Institutes of higher learning redirected their training and outreach programmes promoting and supporting local organic agricultural techniques. Much of this research had started about a decade earlier as the institutions began to predict the need to change from highly mechanised agricultural production techniques to a more organic approach.
By 2002, 35 000 hectares of urban land were being used for the intensive production of fruits, vegetables and spices.
Today, over 50% of Havana’s fresh produce is grown within the city limits. The growing of food close to where it is needed has the added advantage of contributing towards a solution to global warming by reducing the need for the transport of food, thereby reducing the demand for greenhouse gas-causing petrol and diesel.

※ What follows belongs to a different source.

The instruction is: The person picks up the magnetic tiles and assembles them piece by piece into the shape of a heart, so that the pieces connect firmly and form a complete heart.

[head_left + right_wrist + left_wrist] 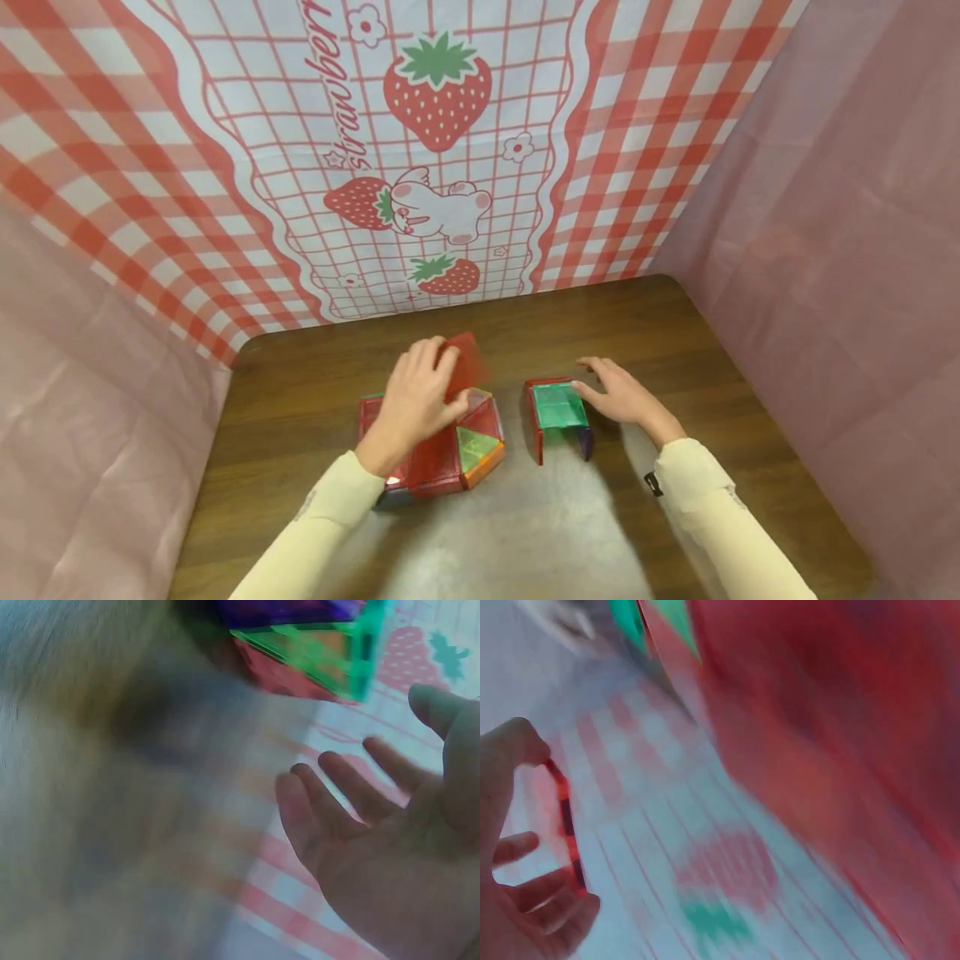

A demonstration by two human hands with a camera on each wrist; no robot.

Bio-fuel options that do not compete directly with food crops (like those that use the waste from other crops) also need to be considered.
Other forms of renewable energy, like wind and solar, also need far more attention and support, as they do not compete directly with food production.
As can be seen from the Cuban experience, a crisis can be turned into an opportunity. The interest in urban agriculture, which has been simmering below the surface for more than a decade in South Africa, now needs to be brought to the fore.
Urban agriculture can contribute towards reducing the impact of global food- and energy-price increases on the lives of the poor.
References
Daily Dispatch – 23/04/08 – Summit to tackle food tsunami.
Girardet, H, 2004. Cities, People, Planet: John Willey and Sons, 2004.
Global Food Insecurity and Price Increase – situation report 1 May 2008, USAid.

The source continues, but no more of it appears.